AstraNav-Memory is an image-centric memory architecture designed for lifelong embodied navigation using visual context compression.
It employs a ViT backbone with frozen DINOv3, PixelUnshuffle+Conv tokenization, and transformer-based policy to efficiently compress and integrate hundreds of visual observations.
Empirical results demonstrate more than 15 percentage points improvement in Success Rate and SPL on benchmark navigation tasks compared to previous approaches.

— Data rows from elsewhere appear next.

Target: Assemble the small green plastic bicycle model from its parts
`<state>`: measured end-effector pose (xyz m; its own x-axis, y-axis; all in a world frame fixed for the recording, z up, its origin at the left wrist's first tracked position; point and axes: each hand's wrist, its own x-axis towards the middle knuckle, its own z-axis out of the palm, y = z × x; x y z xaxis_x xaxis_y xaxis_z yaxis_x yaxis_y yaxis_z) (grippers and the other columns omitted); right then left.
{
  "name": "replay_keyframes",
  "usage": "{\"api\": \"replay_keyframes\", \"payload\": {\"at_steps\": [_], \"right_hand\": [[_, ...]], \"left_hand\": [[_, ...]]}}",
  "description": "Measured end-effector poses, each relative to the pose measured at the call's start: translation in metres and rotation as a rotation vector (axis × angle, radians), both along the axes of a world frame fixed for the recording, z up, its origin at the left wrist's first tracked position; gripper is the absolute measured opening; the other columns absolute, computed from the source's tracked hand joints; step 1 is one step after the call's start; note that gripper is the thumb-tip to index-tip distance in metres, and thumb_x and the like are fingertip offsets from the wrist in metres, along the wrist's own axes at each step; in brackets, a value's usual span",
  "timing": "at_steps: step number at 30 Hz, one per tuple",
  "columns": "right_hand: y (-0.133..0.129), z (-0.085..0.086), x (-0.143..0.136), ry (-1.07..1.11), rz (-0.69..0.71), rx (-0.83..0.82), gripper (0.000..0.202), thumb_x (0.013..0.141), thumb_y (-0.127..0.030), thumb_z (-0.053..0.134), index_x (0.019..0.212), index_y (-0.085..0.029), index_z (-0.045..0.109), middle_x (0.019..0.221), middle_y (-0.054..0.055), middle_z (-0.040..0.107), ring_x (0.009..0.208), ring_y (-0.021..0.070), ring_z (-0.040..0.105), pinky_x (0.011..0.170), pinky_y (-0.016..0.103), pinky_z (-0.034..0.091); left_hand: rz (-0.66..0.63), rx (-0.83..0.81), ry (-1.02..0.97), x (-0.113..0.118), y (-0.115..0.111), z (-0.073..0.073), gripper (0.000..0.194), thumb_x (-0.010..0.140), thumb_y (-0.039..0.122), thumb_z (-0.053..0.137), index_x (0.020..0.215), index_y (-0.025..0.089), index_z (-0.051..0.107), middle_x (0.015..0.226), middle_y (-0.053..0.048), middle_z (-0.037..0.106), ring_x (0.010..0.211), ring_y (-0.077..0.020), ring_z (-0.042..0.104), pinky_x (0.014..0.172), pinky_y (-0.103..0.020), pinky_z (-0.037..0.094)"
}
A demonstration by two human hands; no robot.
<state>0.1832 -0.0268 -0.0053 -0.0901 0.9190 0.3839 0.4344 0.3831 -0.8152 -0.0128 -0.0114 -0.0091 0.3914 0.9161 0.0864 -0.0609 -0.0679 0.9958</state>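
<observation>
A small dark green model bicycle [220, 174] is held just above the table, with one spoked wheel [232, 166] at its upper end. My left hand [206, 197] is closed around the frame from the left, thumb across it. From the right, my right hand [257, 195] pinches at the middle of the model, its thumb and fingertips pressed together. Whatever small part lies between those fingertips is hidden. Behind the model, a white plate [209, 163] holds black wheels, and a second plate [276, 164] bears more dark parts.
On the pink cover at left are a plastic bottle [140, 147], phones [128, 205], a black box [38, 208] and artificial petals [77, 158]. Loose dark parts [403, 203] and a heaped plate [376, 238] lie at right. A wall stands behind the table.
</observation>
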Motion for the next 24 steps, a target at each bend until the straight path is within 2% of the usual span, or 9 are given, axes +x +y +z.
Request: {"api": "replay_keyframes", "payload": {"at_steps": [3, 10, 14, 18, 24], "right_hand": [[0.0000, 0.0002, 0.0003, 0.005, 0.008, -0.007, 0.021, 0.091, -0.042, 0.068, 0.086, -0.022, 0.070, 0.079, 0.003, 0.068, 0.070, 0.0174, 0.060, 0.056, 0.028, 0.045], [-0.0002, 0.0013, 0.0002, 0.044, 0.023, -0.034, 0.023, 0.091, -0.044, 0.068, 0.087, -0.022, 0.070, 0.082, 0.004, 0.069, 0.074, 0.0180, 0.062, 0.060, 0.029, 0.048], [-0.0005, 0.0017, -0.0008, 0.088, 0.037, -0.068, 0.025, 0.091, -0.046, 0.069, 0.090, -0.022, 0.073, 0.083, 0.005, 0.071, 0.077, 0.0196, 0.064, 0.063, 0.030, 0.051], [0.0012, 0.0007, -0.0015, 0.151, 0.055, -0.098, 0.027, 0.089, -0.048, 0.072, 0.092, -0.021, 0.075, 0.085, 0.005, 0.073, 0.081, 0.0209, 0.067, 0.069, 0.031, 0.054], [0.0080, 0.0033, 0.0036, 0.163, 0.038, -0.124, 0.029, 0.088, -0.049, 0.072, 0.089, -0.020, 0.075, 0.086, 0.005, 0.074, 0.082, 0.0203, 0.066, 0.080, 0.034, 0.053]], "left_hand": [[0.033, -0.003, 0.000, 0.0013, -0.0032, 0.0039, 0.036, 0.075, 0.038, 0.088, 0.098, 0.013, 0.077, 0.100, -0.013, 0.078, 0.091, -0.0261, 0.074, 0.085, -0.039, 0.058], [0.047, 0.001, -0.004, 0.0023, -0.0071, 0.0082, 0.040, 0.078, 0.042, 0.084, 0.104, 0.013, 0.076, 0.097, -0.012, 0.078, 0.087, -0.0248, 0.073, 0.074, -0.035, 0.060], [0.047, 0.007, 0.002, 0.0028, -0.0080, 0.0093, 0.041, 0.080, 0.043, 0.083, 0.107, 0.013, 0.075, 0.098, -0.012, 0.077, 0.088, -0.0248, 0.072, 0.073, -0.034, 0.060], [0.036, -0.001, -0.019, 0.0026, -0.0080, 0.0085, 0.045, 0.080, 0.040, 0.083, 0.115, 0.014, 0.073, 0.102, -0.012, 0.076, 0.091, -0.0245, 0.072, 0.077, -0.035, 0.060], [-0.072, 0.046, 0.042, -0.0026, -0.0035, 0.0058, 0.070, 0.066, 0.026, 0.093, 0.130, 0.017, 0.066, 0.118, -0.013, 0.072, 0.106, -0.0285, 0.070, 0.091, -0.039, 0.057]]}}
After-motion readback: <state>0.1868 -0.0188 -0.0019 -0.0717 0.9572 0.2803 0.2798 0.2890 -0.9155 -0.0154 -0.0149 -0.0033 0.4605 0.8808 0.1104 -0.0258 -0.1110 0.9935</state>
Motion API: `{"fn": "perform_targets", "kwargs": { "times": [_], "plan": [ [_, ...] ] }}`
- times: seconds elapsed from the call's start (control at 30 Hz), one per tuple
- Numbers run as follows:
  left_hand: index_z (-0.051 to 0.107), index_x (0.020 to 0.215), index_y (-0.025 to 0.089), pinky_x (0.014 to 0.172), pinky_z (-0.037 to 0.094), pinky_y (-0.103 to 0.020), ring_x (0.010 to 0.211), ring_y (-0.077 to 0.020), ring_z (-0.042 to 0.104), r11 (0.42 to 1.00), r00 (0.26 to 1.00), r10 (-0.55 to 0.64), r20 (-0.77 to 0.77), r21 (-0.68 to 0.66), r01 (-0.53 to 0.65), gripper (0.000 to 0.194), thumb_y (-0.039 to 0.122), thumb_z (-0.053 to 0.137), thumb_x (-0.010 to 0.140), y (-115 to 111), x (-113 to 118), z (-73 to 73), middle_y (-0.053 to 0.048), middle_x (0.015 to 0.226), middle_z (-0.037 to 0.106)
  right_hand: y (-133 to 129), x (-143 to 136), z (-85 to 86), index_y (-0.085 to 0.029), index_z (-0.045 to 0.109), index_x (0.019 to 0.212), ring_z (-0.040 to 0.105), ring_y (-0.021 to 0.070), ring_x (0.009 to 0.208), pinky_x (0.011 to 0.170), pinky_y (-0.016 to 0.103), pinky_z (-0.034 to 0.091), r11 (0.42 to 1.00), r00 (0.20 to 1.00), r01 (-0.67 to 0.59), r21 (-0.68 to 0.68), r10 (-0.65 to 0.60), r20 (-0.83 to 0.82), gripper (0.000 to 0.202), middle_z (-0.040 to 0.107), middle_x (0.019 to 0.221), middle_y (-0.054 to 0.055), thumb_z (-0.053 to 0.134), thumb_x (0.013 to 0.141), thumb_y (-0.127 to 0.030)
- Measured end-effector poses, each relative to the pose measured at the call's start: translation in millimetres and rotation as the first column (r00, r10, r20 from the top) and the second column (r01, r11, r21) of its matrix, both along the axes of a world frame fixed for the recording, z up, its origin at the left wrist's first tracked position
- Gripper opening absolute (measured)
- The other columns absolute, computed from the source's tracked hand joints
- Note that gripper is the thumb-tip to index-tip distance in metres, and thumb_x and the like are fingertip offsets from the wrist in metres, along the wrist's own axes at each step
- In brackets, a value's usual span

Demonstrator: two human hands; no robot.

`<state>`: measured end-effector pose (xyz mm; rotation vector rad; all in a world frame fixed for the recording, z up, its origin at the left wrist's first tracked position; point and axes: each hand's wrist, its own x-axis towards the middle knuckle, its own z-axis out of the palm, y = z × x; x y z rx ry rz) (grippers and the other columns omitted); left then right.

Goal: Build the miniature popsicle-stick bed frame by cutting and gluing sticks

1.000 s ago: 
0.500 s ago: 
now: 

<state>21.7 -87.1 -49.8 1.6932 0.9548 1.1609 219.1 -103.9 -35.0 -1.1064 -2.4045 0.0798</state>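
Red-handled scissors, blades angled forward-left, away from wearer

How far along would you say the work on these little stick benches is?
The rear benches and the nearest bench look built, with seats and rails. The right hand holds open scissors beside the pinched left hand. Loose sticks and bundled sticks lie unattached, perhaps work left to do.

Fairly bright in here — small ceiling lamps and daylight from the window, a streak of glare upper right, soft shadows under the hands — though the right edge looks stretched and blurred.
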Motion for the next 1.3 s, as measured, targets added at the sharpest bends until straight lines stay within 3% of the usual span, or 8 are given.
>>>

AstraNav-Memory is an image-centric, end-to-end memory architecture designed for lifelong embodied navigation. It utilizes visual context compression to enable agents to accumulate, retain, and exploit spatial-semantic experience over long time horizons without explicit object-centric detection or mapping. By leveraging transformer-based visual tokenization and efficient context management, AstraNav-Memory supports scalable memory over hundreds of visual observations, facilitating improved exploration and rapid goal-reaching in diverse navigation environments (Ren et al., 25 Dec 2025).

1. Architecture Overview

AstraNav-Memory is structured around three principal components: a ViT backbone with frozen DINOv3 feature extraction, a PixelUnshuffle+Conv-based visual tokenizer for configurable compression, and a Qwen2.5-VL navigation policy. The input to the system consists of RGB frames, which are patch-embedded and processed through a frozen DINOv3-ViT-Base network, resulting in mid-level feature maps. These are subsequently compressed by a sequential stack of PixelUnshuffle₂+Conv blocks, which halve spatial dimensions and remap channels.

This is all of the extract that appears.